ICA promoted bone marrow mesenchymal stem cell (BMSC) proliferation and osteogenic differentiation. The ICA treated-BMSCs showed higher expression levels of osteogenesis-related markers (alkaline phosphatase and osteocalcin) and angiogenesis-related markers (vascular endothelial growth factor A and platelet endothelial cell adhesion molecule 1) compared to the untreated group. ICA was also found to induce osteogenesis-angiogenesis coupling of BMSCs. In the bone defect model T1DM rats, ICA facilitated bone formation and CD31^hiEMCN^hi type H-positive capillary formation. Lastly, ICA effectively accelerated the rate of bone formation in the defect area.

CONCLUSION

ICA was able to accelerate bone regeneration in a T1DM rat model by inducing osteogenesis-angiogenesis coupling of BMSCs.

Keywords: Icariin; Osteogenesis-angiogenesis coupling; Type 1 diabetes mellitus; Bone defect; Bone regeneration

Core Tip: Type 1 diabetes mellitus (T1DM) leads to a decrease in bone formation in a bone defect area.
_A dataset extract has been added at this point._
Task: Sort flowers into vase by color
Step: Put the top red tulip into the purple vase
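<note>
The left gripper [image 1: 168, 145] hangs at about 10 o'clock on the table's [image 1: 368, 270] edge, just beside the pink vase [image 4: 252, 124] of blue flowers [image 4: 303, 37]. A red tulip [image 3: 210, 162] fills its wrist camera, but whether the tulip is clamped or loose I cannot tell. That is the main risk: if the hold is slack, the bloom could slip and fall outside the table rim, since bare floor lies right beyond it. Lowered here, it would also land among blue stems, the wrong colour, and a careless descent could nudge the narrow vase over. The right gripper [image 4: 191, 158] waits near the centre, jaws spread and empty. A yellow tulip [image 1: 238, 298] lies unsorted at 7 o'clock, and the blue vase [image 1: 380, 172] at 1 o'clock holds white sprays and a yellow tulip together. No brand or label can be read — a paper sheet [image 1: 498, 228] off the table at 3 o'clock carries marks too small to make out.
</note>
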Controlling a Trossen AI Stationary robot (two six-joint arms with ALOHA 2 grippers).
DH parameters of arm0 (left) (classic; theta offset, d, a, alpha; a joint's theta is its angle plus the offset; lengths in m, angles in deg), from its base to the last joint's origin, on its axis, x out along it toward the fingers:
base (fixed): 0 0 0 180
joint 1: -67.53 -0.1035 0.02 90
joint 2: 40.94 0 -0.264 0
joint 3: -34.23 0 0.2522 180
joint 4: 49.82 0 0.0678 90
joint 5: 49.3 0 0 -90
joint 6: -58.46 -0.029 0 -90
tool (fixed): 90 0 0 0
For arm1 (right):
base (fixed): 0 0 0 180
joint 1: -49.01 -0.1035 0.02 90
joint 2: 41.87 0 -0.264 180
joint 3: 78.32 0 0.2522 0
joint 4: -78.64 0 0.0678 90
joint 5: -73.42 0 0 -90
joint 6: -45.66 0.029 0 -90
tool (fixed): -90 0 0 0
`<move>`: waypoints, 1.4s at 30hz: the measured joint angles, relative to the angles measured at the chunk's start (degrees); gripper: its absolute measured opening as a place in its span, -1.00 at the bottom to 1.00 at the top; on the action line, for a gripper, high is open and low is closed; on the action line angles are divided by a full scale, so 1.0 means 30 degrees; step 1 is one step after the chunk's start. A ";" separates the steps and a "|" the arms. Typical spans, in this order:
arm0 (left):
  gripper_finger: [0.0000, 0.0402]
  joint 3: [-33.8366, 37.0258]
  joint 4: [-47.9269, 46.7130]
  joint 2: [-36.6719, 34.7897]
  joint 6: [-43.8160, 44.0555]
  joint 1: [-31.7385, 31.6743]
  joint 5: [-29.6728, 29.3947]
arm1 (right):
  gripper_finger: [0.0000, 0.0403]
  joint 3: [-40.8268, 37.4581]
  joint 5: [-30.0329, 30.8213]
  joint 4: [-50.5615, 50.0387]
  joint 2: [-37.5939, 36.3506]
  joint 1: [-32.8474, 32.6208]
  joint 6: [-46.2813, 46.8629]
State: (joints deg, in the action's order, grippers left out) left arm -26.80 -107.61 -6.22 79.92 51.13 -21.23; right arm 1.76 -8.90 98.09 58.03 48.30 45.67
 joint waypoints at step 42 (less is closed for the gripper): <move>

We demonstrated that icariin, a natural flavonoid compound monomer, accelerated bone regeneration by inducing osteogenesis-angiogenesis coupling of bone marrow mesenchymal stem cells in a T1DM rat model. This finding indicates that further investigations into the effective coupling of osteogenesis and angiogenesis should be undertaken in the field of bone regeneration in T1DM patients.